I put ham and mayonnaise on the counter. “That doesn’t make any sense, Allen.”

“Yes, it does.”

I got out the plate with the crack down the middle, deep enough to trap the kind of bacteria that was known to cause a gnarly case of diarrhea. “Do you know what detention is? It’s when you have to stay after school because you’ve done something wrong. Nobody likes detention.”

“He says you do things so that everyone will look at you more.”

I got out a knife. Not detention. Attention. Don’t kids hate mayonnaise? I slathered it on nice and thick for Allen, then grabbed an onion and started chopping that up too.

“He says you hurt Grandpop’s feelings so bad he died from it.”
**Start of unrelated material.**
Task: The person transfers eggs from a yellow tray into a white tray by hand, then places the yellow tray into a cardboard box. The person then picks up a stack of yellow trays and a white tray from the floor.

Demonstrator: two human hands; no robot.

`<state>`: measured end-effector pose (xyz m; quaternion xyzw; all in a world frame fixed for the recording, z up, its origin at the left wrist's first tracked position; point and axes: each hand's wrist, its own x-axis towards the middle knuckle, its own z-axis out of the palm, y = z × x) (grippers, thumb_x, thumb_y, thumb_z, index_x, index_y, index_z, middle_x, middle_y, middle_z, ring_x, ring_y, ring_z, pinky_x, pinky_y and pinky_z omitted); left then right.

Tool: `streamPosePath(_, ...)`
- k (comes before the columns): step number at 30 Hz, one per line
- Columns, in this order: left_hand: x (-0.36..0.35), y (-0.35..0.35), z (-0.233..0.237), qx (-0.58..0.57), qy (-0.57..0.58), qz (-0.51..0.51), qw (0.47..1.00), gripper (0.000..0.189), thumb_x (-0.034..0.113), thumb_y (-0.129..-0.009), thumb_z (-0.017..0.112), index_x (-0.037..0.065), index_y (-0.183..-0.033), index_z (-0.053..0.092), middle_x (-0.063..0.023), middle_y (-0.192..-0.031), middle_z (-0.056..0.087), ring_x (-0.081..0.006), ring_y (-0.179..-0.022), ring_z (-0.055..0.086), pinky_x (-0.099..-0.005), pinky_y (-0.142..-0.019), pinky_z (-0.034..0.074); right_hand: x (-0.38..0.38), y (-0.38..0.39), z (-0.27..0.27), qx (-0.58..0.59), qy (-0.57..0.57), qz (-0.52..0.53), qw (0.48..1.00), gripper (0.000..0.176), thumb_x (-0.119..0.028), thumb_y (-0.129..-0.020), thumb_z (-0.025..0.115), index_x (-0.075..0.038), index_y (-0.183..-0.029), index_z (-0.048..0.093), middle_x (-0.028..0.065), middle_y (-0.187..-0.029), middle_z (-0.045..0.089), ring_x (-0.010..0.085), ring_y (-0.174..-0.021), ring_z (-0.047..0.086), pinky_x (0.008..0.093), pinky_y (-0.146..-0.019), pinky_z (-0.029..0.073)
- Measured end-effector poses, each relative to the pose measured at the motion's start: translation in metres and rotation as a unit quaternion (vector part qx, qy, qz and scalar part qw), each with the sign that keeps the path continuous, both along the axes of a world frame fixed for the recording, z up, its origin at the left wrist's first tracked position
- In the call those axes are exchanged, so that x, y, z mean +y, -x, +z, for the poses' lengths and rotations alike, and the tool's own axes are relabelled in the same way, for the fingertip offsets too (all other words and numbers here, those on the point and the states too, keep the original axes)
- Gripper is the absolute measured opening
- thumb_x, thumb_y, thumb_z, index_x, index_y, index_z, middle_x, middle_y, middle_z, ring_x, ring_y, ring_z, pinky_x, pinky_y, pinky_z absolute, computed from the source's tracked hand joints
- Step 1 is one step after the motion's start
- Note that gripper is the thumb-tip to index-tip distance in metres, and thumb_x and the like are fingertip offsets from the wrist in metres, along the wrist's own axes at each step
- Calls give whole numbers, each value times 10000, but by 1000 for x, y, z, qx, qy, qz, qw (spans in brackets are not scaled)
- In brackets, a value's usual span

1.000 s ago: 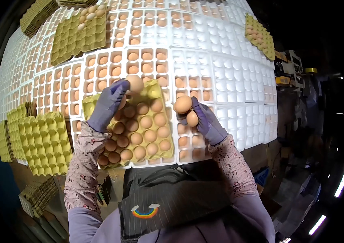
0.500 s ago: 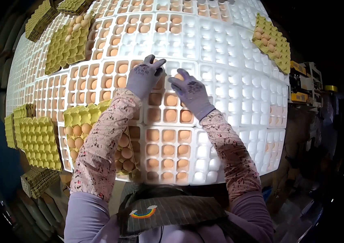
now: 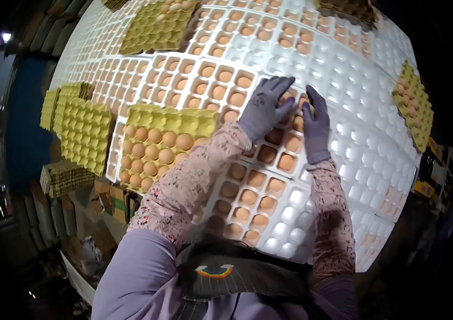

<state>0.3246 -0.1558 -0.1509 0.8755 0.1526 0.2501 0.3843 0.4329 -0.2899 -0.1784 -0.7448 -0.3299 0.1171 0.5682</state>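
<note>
My left hand, in a grey-purple glove, is curved round a brown egg low over a white foam egg tray. Close beside it, my right hand has thumb and fingers about another brown egg at the same tray. Whether these eggs touch the tray's cells is hidden by the gloves. Below the hands, more eggs sit singly in square cells. A yellow pulp tray partly filled with eggs lies to the left, partly behind my left sleeve.
White foam trays with bare cells spread to the right. Filled foam trays extend to the left. Stacked yellow pulp trays stand at the left edge, another with a few eggs lies farther back, and one sits far right.
The view has turned and shifted left, so the trays appear rotated and farther right. My hands have come closer together over the same foam tray.
</note>
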Motion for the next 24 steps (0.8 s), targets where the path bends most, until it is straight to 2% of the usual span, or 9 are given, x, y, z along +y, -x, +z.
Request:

We had cheese, but I wasn’t giving Allen any cheese. I hid the onions between slices of ham and squished the sandwich flat. “You want to know a funny story about your dad, Allen?”

Allen didn’t answer. He was busy running the pink crayon down to a nub. “Your father was the worst player on the school baseball team, but Grandpop felt bad for him, so he begged the coach to let him play in a game that they were sure to win anyway. He was about to strike out, and he was so embarrassed he wet himself, Allen. All the kids on the opposing team laughed at him.”